Abbots Ann Parish Church of St Mary has Virgin Crowns around the ceiling of the sanctuary. The graveyard has the grave of John Blake, malster, and his wife Mary (King) Blake and their daughter Mary who died in childbirth - their only child. It must have been a sad life for John after losing first his daughter and then his wife and continuing on for many more years on his own. Ann Blake who went to take care of her Uncle at Abbots Ann (sister to my 3x great grandfather Thomas Blake) must have been a welcome companion in his old age. He was generous to her although she eventually sold her inheritance and returned to live at Upper Clatford after her brother's wife Sarah (Coleman) Blake died about the same time as her infant son.
The first Blake entry has now appeared in the Parish Register with the marriage of Dorothy Blake (daughter of the widow Blake of Andover) and John Smyth of Blackfriers London.
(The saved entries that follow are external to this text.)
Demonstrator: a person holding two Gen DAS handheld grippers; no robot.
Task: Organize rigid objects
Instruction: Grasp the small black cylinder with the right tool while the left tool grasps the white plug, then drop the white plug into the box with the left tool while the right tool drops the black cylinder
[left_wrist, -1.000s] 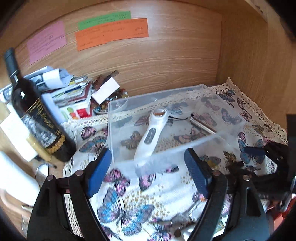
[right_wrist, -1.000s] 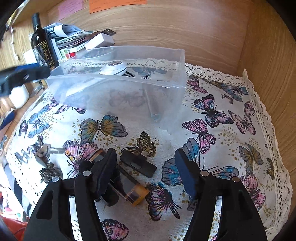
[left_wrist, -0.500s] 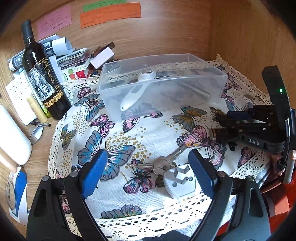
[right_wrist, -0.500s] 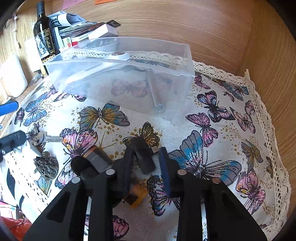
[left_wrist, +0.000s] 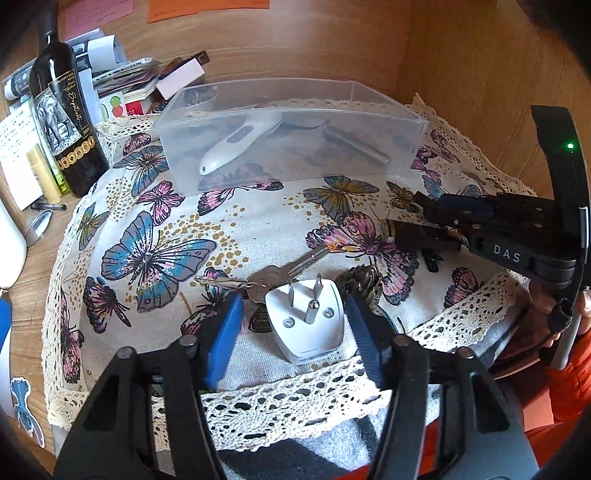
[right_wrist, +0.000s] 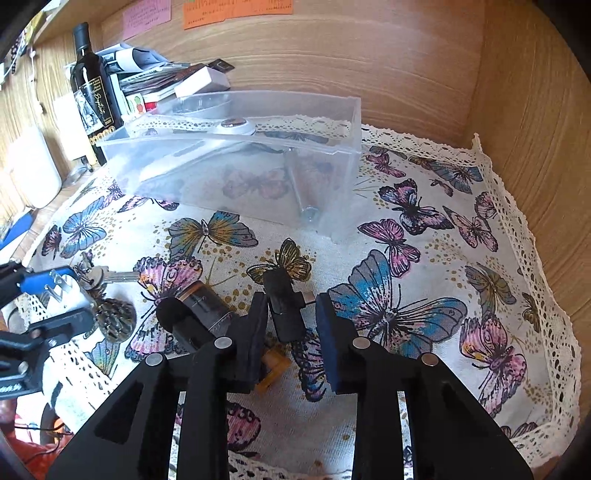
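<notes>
A white plug adapter (left_wrist: 308, 319) lies prongs-up on the butterfly cloth, between the blue pads of my open left gripper (left_wrist: 293, 306). Keys (left_wrist: 273, 275) and a dark pine cone (left_wrist: 364, 282) lie just beyond it. A clear plastic bin (left_wrist: 291, 122) at the back holds a white handheld device (left_wrist: 240, 142) and a metal rod (left_wrist: 354, 146). My right gripper (right_wrist: 291, 317) is partly open around a small black adapter (right_wrist: 282, 302) lying on the cloth; its pads stand apart from it. A black cylinder with an amber end (right_wrist: 201, 308) lies to its left.
A wine bottle (left_wrist: 61, 103) and a pile of papers and boxes (left_wrist: 136, 85) stand at the back left. Wooden walls (right_wrist: 517, 110) close the back and right. The cloth's lace edge (left_wrist: 295, 398) hangs at the front. A white container (right_wrist: 35, 173) stands at the left.
My left gripper pulled back from the bin and came down around the white plug adapter. My right gripper narrowed around the black adapter, then stayed low over it.
</notes>
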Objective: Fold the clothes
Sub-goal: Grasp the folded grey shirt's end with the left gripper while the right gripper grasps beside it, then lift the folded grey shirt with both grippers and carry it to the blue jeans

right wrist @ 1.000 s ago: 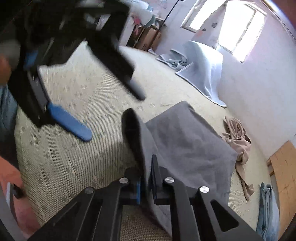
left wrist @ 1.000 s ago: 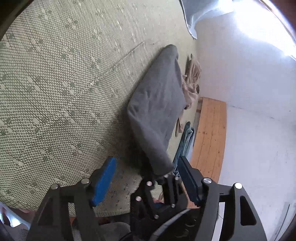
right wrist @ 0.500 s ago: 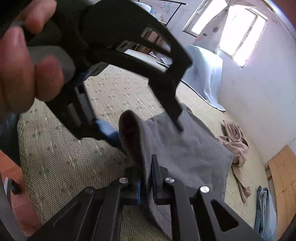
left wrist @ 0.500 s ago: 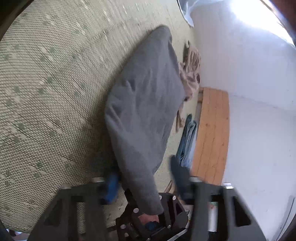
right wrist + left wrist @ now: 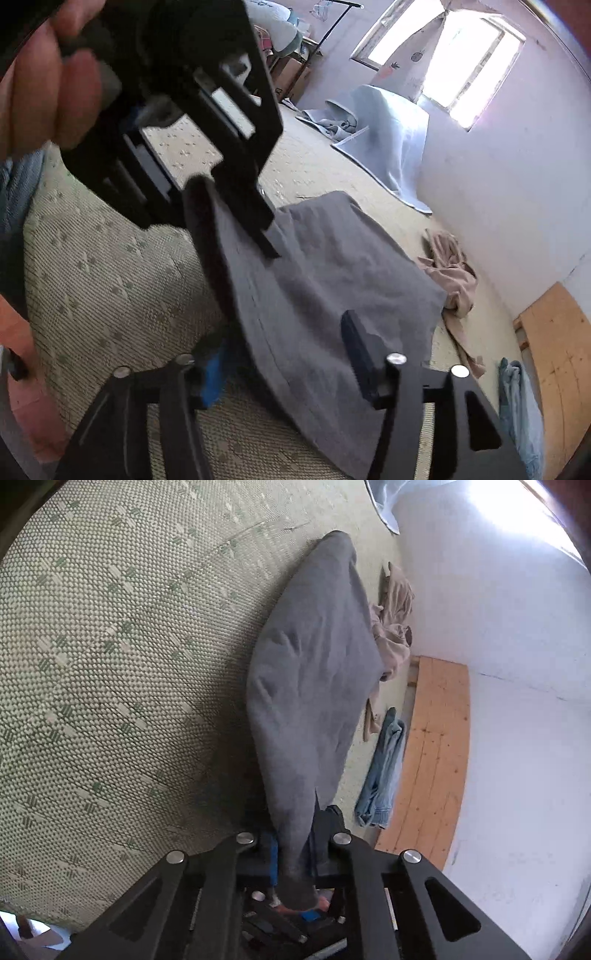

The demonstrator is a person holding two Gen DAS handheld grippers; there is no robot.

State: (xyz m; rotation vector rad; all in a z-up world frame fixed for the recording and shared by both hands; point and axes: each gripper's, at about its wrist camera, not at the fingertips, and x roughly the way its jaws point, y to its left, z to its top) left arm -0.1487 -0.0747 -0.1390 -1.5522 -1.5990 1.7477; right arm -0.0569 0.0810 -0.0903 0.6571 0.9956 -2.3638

This marriage in 1632 is an interesting one actually. This Dorothy is generally thought to be the daughter of William Blake and Dorothy (Madgwick) Blake but both of her parents were alive in 1632. I shall have to rethink this thought.
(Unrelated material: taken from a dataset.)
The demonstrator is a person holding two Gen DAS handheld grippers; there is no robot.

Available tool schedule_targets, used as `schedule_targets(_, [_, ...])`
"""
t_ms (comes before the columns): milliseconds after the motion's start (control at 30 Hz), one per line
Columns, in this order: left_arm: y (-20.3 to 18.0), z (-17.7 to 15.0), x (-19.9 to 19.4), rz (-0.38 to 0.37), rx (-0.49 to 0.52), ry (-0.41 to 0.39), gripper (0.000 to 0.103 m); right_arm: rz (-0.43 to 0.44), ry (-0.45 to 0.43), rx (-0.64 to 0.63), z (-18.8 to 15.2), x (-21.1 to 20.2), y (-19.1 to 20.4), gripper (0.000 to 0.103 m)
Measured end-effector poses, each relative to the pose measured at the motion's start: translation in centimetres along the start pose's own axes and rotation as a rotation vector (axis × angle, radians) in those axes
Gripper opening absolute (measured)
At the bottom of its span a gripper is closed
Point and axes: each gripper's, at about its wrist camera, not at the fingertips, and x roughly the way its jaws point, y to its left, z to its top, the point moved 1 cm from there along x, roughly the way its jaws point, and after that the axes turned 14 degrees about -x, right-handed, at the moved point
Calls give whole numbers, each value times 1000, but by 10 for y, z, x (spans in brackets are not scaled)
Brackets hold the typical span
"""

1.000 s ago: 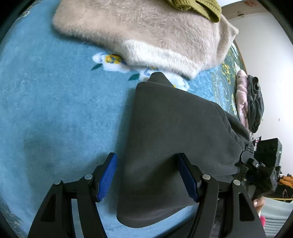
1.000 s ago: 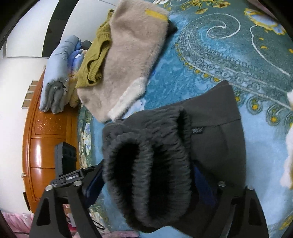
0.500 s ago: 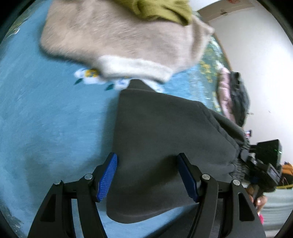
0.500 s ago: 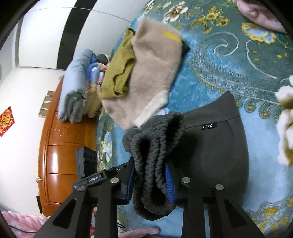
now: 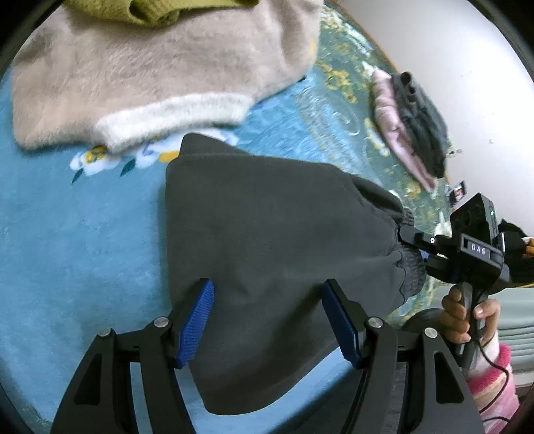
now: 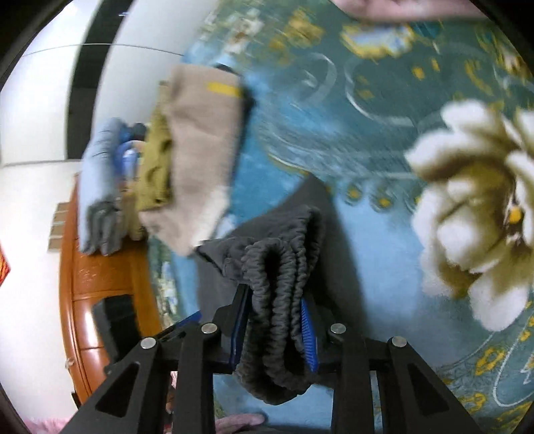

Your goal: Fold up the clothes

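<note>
On blue blanket (image 5: 66, 233), right tool (image 6: 274, 329) "DAS" pinching grey trousers (image 5: 273, 240) waistband, left tool (image 5: 272, 320) spread.

Two grippers are showing: the left gripper (image 5: 270, 320), with its blue pads spread wide, and the right gripper (image 6: 273, 329), which is pinching one dark grey garment (image 5: 267, 240) by its bunched elastic band. One beige fuzzy sweater (image 5: 160, 66) is lying on one blue patterned blanket (image 5: 66, 233), with one olive knit (image 5: 160, 10) sitting on top of it. Further off, one pink garment (image 5: 393, 123) and one more dark grey garment (image 5: 424, 123) are lying side by side. One hand (image 5: 467, 317) is gripping the right tool's handle.
</note>
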Motion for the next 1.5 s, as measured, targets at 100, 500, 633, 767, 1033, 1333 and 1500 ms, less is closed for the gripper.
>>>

Barrie Blake has pointed out a discrepancy which I had thought was just a spelling error on the part of the Creators of the Blake Pedigree Chart at the Swindon Wiltshire Record Office. They list Robert Blake and Alice Folyot as the individuals in the stained glass window at Calne. However, the coat of arms is actually that of the Folliott family whereas the coat of arms in the marriage crest is that of the Wallop family. I did not acquire the Post Mortem Inquisition for Avis Blake when we were at the National Archives so must think about whether I want to check it out. Online sources name Roger Malewyn as the husband of Avis Wallop prior to her marriage to Robert Blake. She was a widow when she married Robert. Since she does have a Postmortem Inquisition she must have held land which needed to be dealt with and hence the Postmortem Inquisition. It will be necessary to read that to understand if she was actually married twice before she married Robert Blake.
I continued with the Abbots Ann Register through the day and have now completed 701 baptisms, 203 marriages and 260 burials. The burials seem very low and they are very difficult to read - a lot of blanks. I am probably missing some of them and on proofreading may pick up more.